金仙子接着银囊,摩挲两下,抬头看着恒娘怒色,不顾自己腹中绞痛,咬紧牙,笑容更加显眼:“我记得你。三更半夜,还跟个男人,在街上浪游。果真的确,是个正经良家女子呢。”
顾瑀急得正要去捂她嘴,听到这句话,呆了呆,下意识偷偷瞄一眼恒娘:真的假的?男人是谁?啥时候?什么街?
海月大怒:“你是什么东西?敢信口胡说,玷污恒娘清白?滚出去,这里不欢迎你。”
余助本不喜金仙子,只是看在顾瑀份上热心帮忙,见她口舌恶毒,也不高兴了:“顾仲玉,你这相好若还是这样恬不知耻,这事我可不想管了,你自己处置去。”
一时纷纷嚷嚷。
恒娘听她提到仲简,虽然言语恶毒,心中却忽然升起一丝苦涩的甜蜜。
冷静下来,看着床上的金仙子,她脸色苍白,一张姣好面容疼得微微扭曲,却仍斜眼看她,眼中有冰冷的挑衅意味。
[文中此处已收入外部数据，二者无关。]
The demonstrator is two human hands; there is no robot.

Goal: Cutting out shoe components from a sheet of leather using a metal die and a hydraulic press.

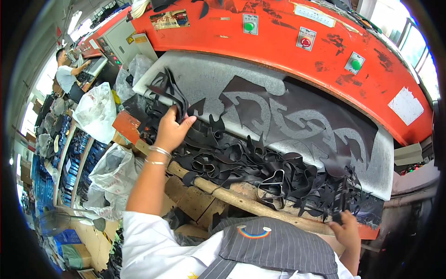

她为什么对自己有这么大的恶意?恒娘心中疑惑,正要开口问她。
门口传来月娘的声音:“金仙子,你怎的来了楹外斋?恒娘,你怎的也在这里?”
金仙子听了这话,睁开眼睛,四处浏览,口中哼了一声:“原来这里就是楹外斋。此间主人不是个贵女么?”看向恒娘,眼中不屑怀疑。
恒娘懒得理她,回头应付蒲月:“你不是忙着周旋曾掌柜?今日竟然有空?”
“曾掌柜今日约了几家京城有头面的绸布商吃饭,请了歌姬,我不方便作陪。”蒲月说起曾泰,十分得意。